Вернер Гайдучек - Современная повесть ГДР
А я в тот период вплотную подошел к выводу, что мешаться в чужие дела не следует. И пусть каждый хорошо и правильно делает свое дело. Я уже видел, куда это заводит, когда один народ, например немецкий, мешается в дела других народов, и я понял, что, если хочешь, чтобы изменился народ, к которому ты принадлежишь, начинать надо с себя самого.

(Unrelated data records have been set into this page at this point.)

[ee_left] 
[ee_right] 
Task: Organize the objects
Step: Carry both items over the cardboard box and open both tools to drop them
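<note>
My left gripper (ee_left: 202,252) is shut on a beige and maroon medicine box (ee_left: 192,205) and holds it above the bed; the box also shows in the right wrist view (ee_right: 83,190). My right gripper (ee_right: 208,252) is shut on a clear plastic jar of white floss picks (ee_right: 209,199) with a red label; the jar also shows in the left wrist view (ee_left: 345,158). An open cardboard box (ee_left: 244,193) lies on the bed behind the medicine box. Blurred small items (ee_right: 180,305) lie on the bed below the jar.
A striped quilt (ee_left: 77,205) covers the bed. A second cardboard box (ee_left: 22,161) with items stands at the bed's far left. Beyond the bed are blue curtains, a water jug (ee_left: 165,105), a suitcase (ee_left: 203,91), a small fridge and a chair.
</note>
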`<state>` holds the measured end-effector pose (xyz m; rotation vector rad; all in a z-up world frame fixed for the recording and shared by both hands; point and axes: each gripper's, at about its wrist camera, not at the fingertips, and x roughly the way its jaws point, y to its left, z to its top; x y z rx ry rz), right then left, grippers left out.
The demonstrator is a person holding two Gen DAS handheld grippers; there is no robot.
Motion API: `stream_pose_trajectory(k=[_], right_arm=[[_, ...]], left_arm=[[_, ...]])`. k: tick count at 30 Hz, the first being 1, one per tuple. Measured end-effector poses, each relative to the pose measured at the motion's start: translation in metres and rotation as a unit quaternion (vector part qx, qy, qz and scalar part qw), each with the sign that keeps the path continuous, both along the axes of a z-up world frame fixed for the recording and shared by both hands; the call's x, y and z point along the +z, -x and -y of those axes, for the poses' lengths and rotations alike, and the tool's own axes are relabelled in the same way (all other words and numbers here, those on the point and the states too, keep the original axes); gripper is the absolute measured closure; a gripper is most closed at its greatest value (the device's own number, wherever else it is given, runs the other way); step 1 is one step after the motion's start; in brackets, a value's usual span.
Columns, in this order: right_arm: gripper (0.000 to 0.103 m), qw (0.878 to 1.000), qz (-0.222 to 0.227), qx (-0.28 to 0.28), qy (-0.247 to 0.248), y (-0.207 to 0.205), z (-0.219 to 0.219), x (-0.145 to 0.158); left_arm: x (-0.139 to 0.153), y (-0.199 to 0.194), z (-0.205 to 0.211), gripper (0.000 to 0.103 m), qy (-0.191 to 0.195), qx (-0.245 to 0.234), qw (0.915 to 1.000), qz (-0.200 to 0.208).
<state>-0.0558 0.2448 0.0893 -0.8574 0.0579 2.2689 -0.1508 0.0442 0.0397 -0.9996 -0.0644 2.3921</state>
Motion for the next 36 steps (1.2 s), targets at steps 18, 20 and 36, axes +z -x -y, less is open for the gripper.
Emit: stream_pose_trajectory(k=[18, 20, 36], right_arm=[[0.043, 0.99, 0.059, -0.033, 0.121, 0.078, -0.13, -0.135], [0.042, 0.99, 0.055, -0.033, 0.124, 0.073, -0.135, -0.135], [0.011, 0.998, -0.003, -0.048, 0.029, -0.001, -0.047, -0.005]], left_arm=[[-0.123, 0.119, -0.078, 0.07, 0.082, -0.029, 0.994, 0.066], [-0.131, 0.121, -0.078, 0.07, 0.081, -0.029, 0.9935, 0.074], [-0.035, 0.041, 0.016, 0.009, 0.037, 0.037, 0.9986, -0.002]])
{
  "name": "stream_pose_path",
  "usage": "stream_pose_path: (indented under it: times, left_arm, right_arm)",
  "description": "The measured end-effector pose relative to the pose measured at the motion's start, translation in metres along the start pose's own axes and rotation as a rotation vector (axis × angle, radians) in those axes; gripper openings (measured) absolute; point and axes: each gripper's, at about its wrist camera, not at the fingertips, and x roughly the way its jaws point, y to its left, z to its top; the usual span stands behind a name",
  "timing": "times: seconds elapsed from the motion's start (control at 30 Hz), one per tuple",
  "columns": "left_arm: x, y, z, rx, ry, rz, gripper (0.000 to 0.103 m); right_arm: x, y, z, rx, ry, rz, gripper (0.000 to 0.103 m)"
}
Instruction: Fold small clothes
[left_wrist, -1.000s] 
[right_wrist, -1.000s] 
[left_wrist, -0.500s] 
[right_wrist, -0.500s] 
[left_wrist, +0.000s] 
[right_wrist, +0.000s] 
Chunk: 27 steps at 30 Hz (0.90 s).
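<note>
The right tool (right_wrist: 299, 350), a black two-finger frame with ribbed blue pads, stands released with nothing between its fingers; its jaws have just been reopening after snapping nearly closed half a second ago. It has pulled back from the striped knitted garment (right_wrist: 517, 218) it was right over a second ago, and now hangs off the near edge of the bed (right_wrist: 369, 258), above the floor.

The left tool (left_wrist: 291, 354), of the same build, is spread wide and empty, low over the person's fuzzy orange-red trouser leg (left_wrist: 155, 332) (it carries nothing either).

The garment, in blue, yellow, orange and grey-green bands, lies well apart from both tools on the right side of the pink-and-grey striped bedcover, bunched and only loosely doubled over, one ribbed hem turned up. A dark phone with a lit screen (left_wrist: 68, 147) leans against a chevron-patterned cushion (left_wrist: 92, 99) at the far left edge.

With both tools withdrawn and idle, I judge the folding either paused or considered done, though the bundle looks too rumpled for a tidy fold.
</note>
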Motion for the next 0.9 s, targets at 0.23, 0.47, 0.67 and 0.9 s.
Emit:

На том я и порешил и с той поры проходил выучку у самого себя и старался ни во что не вмешиваться, и у меня даже неплохо получалось, но после большой войны я поддался на уговоры и снова начал вмешиваться, поскольку из внушений, мне делаемых, следовало, что вмешиваться все-таки надо, но теперь, набравшись опыта, я вмешиваюсь все реже и льщу себя надеждой, что в последние годы жизни окончательно овладею умением не вмешиваться. Однако в случае с Костасом я делаю вид, будто уже достиг той мудрости, которой от себя требую, и я не мешаю кахики с грузом овец беспрепятственно покинуть гавань, а Костас мной очень недоволен.
Один день за другим из моря приходит и в море уходит. Я полностью теряю чувство времени. Я вынужден долго подсчитывать и прикидывать, если хочу восстановить в памяти, сколько дней и сколько ночей я уже провел на этом острове.
Запасы итальянского хлеба подходят к концу. Не без тайного умысла я направляюсь к ветряным мельницам, чьи крылья выглядят так, словно их сотворил бог, ответственный за строение стрекозиных крыльев. Перед мельницей стоит мельников мул. Я заговариваю с ним, и мы легко находим общий язык. Мельник выходит, здоровается, потом делает вид, будто кидает себе что-то в рот, и мимически глотает то, что кинул. Я уже понимаю, о чем речь. Мы вместе заходим в мельницу, и я выхожу оттуда с мешочком ячменной муки.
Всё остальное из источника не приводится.